Task goal:
For the word "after", search the records and show each line in which it occurs.

Excerpted data:
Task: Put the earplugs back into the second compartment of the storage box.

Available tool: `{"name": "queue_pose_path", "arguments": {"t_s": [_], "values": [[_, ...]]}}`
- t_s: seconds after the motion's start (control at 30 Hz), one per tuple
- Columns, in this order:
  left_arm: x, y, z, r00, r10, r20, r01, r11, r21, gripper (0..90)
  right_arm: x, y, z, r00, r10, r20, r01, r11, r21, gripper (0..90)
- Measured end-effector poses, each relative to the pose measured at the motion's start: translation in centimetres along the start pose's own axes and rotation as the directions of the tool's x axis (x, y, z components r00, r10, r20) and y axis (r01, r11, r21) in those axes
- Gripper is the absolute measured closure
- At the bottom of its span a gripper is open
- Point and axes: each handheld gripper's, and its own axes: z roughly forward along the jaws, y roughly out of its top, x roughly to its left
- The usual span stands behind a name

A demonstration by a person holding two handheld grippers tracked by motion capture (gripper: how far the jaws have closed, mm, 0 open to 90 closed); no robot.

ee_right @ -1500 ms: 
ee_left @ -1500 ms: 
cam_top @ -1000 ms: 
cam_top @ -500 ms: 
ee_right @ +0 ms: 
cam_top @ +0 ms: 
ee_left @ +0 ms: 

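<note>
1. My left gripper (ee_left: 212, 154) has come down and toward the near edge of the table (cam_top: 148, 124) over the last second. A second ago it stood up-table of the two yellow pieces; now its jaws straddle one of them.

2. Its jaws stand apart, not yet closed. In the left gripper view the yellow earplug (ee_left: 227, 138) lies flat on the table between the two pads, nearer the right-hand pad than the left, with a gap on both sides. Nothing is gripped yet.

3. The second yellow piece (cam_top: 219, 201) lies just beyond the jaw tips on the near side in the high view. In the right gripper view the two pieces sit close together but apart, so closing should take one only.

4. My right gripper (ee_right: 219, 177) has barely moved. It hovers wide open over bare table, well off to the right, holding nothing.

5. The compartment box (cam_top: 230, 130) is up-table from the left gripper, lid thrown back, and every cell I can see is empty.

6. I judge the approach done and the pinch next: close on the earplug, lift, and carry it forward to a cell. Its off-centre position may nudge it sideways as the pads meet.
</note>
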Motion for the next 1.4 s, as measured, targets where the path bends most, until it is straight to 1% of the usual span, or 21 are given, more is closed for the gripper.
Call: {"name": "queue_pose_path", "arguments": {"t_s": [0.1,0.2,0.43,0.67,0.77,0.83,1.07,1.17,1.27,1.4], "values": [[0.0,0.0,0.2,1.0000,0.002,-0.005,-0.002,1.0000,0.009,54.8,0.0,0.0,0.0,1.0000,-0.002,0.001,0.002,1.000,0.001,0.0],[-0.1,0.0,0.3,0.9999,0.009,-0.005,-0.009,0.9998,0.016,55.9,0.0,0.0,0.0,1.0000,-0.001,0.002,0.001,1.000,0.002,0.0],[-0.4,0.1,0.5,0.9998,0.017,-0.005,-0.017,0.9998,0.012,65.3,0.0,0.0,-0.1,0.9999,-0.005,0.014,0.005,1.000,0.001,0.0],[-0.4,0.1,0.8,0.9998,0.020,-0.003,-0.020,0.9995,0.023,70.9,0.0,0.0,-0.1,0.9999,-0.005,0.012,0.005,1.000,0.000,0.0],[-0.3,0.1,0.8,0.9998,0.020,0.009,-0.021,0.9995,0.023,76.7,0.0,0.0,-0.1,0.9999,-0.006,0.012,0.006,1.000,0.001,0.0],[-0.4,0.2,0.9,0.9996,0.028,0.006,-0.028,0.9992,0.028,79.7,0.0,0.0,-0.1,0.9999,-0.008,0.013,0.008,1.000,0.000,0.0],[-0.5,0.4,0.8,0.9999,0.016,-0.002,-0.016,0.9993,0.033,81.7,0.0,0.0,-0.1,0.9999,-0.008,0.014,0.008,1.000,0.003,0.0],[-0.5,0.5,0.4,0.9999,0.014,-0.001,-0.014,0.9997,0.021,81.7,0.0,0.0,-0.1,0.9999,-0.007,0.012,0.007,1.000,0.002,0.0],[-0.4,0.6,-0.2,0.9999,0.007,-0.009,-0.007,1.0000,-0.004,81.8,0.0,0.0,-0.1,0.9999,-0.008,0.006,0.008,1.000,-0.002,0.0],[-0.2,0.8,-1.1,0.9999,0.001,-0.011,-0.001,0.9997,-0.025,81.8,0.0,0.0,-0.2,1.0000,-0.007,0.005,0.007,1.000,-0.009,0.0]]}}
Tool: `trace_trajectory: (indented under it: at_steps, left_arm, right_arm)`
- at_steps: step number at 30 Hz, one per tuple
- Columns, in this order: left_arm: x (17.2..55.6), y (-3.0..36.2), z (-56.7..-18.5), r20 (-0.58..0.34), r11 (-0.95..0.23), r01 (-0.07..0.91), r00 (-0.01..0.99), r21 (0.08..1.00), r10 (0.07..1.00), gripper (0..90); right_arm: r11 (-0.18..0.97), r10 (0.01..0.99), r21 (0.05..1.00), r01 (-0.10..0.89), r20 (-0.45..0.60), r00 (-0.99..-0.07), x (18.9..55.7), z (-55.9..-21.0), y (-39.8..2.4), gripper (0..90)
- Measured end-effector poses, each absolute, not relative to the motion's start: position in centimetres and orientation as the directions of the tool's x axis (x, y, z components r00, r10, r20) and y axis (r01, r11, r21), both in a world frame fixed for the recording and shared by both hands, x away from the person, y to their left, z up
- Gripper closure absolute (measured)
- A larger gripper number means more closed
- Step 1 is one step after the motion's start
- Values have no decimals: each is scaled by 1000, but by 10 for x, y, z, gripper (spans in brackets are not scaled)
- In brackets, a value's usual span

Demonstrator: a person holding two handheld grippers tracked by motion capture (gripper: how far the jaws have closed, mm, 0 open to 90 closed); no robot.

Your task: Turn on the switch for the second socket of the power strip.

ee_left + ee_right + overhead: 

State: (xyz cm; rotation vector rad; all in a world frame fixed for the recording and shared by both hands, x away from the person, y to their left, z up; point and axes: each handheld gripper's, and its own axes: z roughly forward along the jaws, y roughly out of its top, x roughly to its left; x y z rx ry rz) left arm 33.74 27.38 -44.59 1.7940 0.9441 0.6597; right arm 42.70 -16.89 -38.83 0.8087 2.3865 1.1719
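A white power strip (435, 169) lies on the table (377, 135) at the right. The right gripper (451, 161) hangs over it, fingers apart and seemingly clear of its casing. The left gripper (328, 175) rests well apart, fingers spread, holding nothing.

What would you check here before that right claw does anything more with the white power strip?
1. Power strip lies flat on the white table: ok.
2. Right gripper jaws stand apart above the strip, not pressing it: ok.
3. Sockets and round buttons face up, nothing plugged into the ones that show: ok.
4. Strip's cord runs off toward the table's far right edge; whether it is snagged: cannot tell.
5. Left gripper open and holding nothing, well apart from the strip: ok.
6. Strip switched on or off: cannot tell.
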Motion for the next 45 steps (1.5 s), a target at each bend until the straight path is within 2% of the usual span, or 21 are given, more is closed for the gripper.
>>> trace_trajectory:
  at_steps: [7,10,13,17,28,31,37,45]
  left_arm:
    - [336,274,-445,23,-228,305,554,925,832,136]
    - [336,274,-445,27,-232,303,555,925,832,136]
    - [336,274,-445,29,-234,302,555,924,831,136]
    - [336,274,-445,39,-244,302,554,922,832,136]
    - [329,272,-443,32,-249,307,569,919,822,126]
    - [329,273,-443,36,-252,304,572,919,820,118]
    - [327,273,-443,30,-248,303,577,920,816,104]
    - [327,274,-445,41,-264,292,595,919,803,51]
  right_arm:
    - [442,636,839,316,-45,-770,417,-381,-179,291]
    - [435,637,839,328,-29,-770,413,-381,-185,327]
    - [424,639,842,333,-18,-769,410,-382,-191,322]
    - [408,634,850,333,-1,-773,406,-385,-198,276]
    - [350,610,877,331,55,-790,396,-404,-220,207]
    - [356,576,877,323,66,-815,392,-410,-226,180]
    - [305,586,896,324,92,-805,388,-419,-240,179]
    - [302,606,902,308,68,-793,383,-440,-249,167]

Solution for this exercise:
- t_s: seconds after the motion's start (control at 30 Hz), one per tuple
- Step 1 is one step after the motion's start

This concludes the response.